There was another long pause, and now I knew he had to be reading from pages that my mom couldn't bear to read. This was why Ashlock had looked at me oddly a few times. He
did
know about my case. That manila envelope, I knew now, contained the police report they'd never shown my mom, because the fact she'd adopted me “didn't give her the right to confidential police files.” That's what she'd been told every time she'd tried to learn my full story. The thing about my case, famous as it was, was there was only so much information the police made public. The rest was confidential.

“Chelsea was in shock when they found her,” Gene was saying, his voice cracking. “She was malnourished and dehydrated. Clumps of her”—another clearing of the throat—“of her hair were observed to have fallen out or been pulled out in patches.”

Then it sounded like he was reading straight from the report: “‘Upon inspection of the property, authorities found several nooses hanging from trees, bloodied tools including pliers, bloody bandages, and … a cage…'”

“Pliers? A noose? A cage?” My mom repeated his every word. “Oh, God. No. No more. I don't want to know any more. As long as she doesn't remember, it'll be okay.”

Gene said something quietly that sounded like, “I'll cough on the font,” which maybe, on second thought, was actually, “I'll stop if you want.”

I guess it should have been a horrible moment for me, but hearing my mom and Gene talking about it made me feel safer, maybe because letting the light shine on the horror of my past life took away some of its power. Seeing or smelling things that reminded me of that time was a different story, but just hearing about it seemed to make the evil more impotent than ever.

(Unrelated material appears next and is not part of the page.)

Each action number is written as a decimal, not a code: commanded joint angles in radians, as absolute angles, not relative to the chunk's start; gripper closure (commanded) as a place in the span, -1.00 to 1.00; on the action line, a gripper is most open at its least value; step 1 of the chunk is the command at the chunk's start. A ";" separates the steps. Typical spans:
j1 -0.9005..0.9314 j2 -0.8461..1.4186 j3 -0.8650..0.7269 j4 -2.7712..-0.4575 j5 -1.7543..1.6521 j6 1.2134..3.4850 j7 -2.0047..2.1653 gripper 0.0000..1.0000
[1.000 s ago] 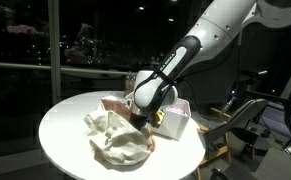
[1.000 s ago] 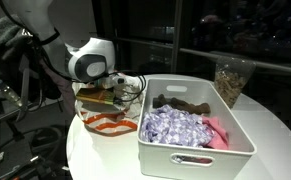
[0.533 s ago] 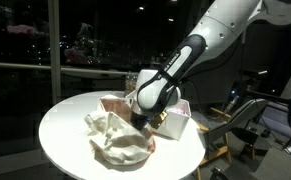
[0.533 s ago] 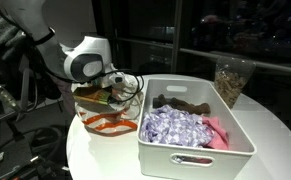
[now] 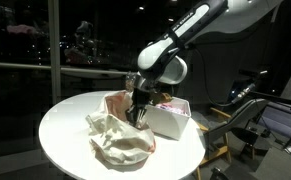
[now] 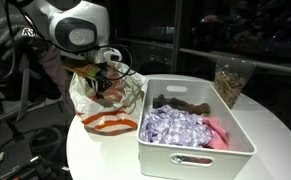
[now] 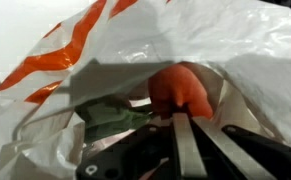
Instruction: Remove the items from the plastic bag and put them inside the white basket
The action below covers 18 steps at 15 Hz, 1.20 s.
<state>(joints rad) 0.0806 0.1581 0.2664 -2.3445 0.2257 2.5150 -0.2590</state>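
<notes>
One claw, its jaws pressed together, sits inside the mouth of the plastic bag, with the film rising around it. Whether it nips film or something within, I cannot tell. Just beyond its fingers lies an orange-red lump, with a greenish scrap beside it. The bag stands near the table edge, just beside the white basket. Purple-and-white items lie in the basket, apart from the claw.
</notes>
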 commanded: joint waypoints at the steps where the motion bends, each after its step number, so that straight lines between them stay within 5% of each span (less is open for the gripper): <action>1: 0.094 0.016 0.243 -2.347 0.259 2.407 -0.256 0.97; 18: 0.050 -0.378 0.114 -2.274 -0.015 2.396 0.020 0.97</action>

“Beth,” Gene said. “There's more. It's pretty huge. But I think if you face it head-on, it will help you and Chelsea move on for good.”

My mom must have bravely read the part he was referring to because things went deadly quiet, and then she gasped loudly and proclaimed, “That
—that—
oh, there are no words for what that man is. You're wrong, Gene. This isn't over, not by a long shot.”

Gene was talking again but I could barely hear him, and anyway I'd had enough. I already knew what had happened to me. Whatever this shocking new revelation was, it would be dealt with in due time. I got to my feet and walked slowly away to find Evie.